# Your goal
Return each record unchanged and drop the images.

[Data section — start]

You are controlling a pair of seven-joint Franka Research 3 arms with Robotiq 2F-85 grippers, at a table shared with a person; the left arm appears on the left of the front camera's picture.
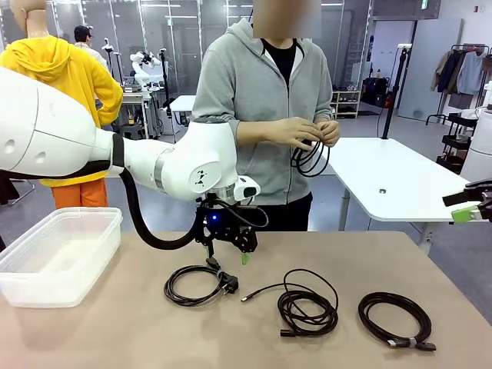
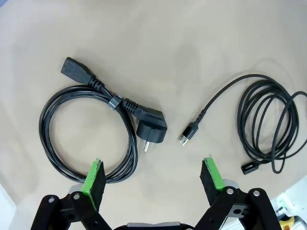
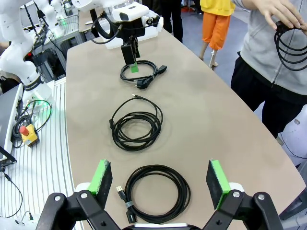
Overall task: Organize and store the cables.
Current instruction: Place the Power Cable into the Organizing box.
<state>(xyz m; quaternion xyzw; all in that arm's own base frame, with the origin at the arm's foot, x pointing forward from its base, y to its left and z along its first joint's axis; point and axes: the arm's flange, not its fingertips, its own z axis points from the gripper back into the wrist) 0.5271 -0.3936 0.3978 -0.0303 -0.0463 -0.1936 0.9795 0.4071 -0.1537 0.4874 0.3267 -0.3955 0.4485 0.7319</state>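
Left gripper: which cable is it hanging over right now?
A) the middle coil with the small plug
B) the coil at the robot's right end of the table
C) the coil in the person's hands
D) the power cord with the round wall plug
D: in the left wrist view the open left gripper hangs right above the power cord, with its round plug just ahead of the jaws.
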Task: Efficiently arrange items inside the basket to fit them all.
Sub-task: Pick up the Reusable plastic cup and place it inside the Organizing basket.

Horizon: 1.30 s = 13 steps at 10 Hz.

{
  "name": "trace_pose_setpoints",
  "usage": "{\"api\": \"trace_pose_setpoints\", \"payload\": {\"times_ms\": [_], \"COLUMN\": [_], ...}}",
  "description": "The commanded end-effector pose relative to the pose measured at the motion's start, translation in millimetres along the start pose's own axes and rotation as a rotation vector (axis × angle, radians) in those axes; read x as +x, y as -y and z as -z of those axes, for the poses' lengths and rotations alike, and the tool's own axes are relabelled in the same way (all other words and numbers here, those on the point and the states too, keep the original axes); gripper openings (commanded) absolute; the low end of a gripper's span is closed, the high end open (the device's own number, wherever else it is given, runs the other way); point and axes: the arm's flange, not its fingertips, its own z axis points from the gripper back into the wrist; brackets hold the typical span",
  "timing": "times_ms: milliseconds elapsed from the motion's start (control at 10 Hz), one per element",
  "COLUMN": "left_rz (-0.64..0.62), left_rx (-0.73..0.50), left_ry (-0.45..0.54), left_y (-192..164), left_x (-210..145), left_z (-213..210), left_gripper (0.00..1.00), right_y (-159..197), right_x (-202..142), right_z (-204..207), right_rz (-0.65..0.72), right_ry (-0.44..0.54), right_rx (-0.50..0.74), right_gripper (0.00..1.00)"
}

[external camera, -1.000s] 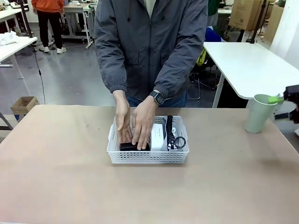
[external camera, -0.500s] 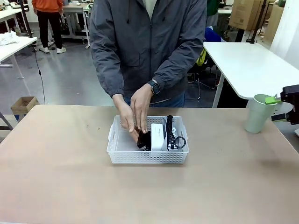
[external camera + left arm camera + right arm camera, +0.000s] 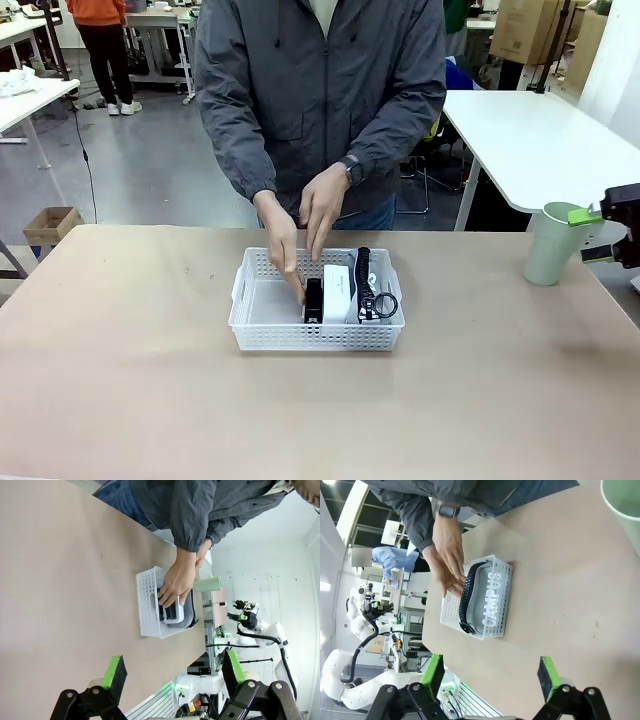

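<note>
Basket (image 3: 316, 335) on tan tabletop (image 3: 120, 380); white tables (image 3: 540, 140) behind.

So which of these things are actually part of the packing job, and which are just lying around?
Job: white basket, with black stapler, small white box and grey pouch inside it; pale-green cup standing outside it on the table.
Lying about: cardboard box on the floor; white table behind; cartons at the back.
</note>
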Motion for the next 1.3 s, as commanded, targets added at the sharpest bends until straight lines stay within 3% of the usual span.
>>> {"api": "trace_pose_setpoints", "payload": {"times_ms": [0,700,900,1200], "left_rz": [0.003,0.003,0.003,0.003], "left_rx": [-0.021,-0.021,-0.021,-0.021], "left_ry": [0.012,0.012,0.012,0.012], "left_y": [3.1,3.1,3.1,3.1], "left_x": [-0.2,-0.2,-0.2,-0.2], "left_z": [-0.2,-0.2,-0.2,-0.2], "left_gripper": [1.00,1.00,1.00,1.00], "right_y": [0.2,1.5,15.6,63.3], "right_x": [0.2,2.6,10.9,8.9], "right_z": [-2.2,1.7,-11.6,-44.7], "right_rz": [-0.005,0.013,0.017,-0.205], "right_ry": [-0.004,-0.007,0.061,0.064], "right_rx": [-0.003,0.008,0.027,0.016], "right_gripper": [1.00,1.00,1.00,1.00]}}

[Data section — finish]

# Solution
You are controlling a pair of seven-joint Franka Research 3 arms with Robotiq 2F-85 grippers, at a table shared with a person; the left arm appears on the left of the front camera's picture.
Overall task: Organize and store the cables.
Current instruction: Place the Power Cable into the Organizing box.
<state>(xyz m; quaternion xyzw; all in that arm's own base frame, with the origin at the arm's foot, x pointing forward from its base, y to its left and z along its first joint's axis; point and axes: the arm's flange, not its fingertips, its own z axis points from the gripper back into the wrist) 0.5271 -0.3936 0.3978 -0.0303 -0.0463 -0.1936 0.9795 0.4071 -0.1537 0.4874 0.3267 -0.3955 0.4485 0.7319</state>
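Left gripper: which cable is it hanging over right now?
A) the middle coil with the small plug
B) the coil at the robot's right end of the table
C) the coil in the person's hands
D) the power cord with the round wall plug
D: in the left wrist view the open left gripper hangs right above the power cord, with its round plug just ahead of the jaws.
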Task: Efficiently arrange items inside the basket to fit them all.
Sub-task: Pick up the Reusable plastic cup and place it inside the Organizing basket.

Horizon: 1.30 s = 13 steps at 10 Hz.

{
  "name": "trace_pose_setpoints",
  "usage": "{\"api\": \"trace_pose_setpoints\", \"payload\": {\"times_ms\": [_], \"COLUMN\": [_], ...}}",
  "description": "The commanded end-effector pose relative to the pose measured at the motion's start, translation in millimetres along the start pose's own axes and rotation as a rotation vector (axis × angle, radians) in those axes; read x as +x, y as -y and z as -z of those axes, for the poses' lengths and rotations alike, and the tool's own axes are relabelled in the same way (all other words and numbers here, those on the point and the states too, keep the original axes); gripper openings (commanded) absolute; the low end of a gripper's span is closed, the high end open (the device's own number, wherever else it is given, runs the other way); point and axes: the arm's flange, not its fingertips, its own z axis points from the gripper back into the wrist; brackets hold the typical span",
  "timing": "times_ms: milliseconds elapsed from the motion's start (control at 10 Hz), one per element",
  "COLUMN": "left_rz (-0.64..0.62), left_rx (-0.73..0.50), left_ry (-0.45..0.54), left_y (-192..164), left_x (-210..145), left_z (-213..210), left_gripper (0.00..1.00), right_y (-159..197), right_x (-202..142), right_z (-204..207), right_rz (-0.65..0.72), right_ry (-0.44..0.54), right_rx (-0.50..0.74), right_gripper (0.00..1.00)"
}

[external camera, -1.000s] 
[external camera, -0.500s] 
[external camera + left arm camera + right arm camera, +0.000s] 

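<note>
Basket (image 3: 316, 335) on tan tabletop (image 3: 120, 380); white tables (image 3: 540, 140) behind.

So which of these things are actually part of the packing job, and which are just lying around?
Job: white basket, with black stapler, small white box and grey pouch inside it; pale-green cup standing outside it on the table.
Lying about: cardboard box on the floor; white table behind; cartons at the back.
</note>
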Motion for the next 1.3 s, as commanded, targets added at the sharpest bends until straight lines stay within 3% of the usual span.
>>> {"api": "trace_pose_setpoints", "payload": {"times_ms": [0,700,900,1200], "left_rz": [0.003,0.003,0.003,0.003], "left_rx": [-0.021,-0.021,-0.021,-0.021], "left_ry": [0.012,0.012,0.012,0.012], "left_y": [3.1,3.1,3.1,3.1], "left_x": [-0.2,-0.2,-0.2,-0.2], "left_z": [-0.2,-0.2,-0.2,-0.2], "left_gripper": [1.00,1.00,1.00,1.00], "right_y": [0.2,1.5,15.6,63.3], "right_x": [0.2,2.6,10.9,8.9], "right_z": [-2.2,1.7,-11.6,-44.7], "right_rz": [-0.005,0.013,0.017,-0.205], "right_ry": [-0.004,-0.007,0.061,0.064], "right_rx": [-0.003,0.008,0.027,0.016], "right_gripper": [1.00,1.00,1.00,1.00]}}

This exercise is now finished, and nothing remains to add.